Long-term conditions and vulnerable groups

We’re monitoring trends in the quality of care for people with serious illnesses, who require long-term support.

Indicator update

Published: 24/02/2022

In this QualityWatch update we look at a range of performance measures for the care of people with long-term conditions, disabilities and serious diseases such as stroke and heart attack, to give a view of how services have fared over the last decade and throughout the Covid-19 pandemic. 

At the start of the Covid-19 pandemic, the NHS rearranged its services in an effort to reduce burden and release capacity to respond to increased hospitalisations; this has had an impact on care for serious and long-term conditions. For example, cardiac rehabilitation services were reduced or suspended so that staff could be redeployed elsewhere. The success rates of reablement services for older people decreased in 2020/21. For the first time this decade, fewer than 80% of people aged 65 and older remained at home three months after discharge to reablement services.

Data collections to measure quality for different serious diseases were also affected. For the Chronic Obstructive Pulmonary Disease (COPD) clinical audit, data submissions between March-September 2020 fell to less than 50% of pre-Covid participation rates and have not been reported. The Sentinel Stroke National Audit Programme created a smaller Covid-19 data entry form for trusts to complete. As a result, data for 2020/21 on specific conditions is limited compared to previous years. 

In the social care sector over the last decade, there has been a decline in the use of residential care such as care homes or nursing homes. Admissions to and bed availability for older people’s residential care has decreased while adults who receive support for a learning disability who live at home has increased. The pandemic has exacerbated some of these trends: 2020/21 saw the largest year-on-year decrease in care home admissions for people aged 65 and over in England. This decrease could be understood through many different lenses – access to high-quality care, the cost of care, change in preference for domiciliary care (at home care) and increased deaths in care homes due to the handling of the pandemic. 

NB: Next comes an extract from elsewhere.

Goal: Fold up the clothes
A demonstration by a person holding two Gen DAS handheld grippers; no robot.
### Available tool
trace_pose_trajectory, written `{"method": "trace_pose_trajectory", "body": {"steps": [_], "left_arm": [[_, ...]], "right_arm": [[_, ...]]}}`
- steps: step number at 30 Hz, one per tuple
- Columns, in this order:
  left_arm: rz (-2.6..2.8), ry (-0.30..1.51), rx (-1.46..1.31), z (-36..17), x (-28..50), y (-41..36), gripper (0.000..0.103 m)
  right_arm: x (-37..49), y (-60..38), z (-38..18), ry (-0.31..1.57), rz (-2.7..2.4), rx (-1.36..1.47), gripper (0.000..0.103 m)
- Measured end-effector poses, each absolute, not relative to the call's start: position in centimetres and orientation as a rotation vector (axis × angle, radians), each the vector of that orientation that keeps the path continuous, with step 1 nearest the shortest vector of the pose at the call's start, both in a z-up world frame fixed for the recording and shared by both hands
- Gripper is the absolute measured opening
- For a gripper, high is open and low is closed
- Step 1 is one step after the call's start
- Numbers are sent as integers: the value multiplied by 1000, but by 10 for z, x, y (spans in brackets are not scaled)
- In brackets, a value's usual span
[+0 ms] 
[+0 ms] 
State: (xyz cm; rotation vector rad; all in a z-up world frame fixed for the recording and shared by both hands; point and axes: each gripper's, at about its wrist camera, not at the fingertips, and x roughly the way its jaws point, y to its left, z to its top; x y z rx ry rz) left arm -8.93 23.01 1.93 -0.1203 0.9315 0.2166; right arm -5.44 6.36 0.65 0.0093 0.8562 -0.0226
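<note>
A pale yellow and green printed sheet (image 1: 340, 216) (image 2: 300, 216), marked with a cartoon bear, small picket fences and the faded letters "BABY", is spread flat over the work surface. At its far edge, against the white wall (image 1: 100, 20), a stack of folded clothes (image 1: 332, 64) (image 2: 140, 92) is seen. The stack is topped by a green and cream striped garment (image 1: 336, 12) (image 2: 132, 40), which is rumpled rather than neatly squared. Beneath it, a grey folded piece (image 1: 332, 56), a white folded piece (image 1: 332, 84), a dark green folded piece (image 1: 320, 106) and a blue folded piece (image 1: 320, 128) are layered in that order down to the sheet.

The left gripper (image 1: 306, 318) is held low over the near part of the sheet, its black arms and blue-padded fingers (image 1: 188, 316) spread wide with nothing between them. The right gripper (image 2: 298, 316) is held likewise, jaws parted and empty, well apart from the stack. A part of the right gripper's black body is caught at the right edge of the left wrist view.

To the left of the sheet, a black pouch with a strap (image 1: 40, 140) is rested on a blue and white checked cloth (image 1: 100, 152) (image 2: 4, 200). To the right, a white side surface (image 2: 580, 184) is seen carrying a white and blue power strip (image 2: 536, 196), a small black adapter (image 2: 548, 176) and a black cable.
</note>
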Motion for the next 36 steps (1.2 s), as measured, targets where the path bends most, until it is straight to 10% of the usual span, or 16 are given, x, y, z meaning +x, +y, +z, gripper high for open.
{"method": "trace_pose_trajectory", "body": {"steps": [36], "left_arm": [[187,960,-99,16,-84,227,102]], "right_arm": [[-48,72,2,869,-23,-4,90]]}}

Below is a summary of these indicators, with links to charts and more detailed analysis.

Supporting patients to manage their long-term condition(s)

See the indicator>>

  • The proportion of patients who feel supported to manage their long-term conditions has decreased over time. Between 2018 and 2021, the percentage of respondents who stated that they definitely had enough support in the last 12 months decreased from 43% to 37%. The percentage who reported that they had not received enough support increased from 21% to 26%.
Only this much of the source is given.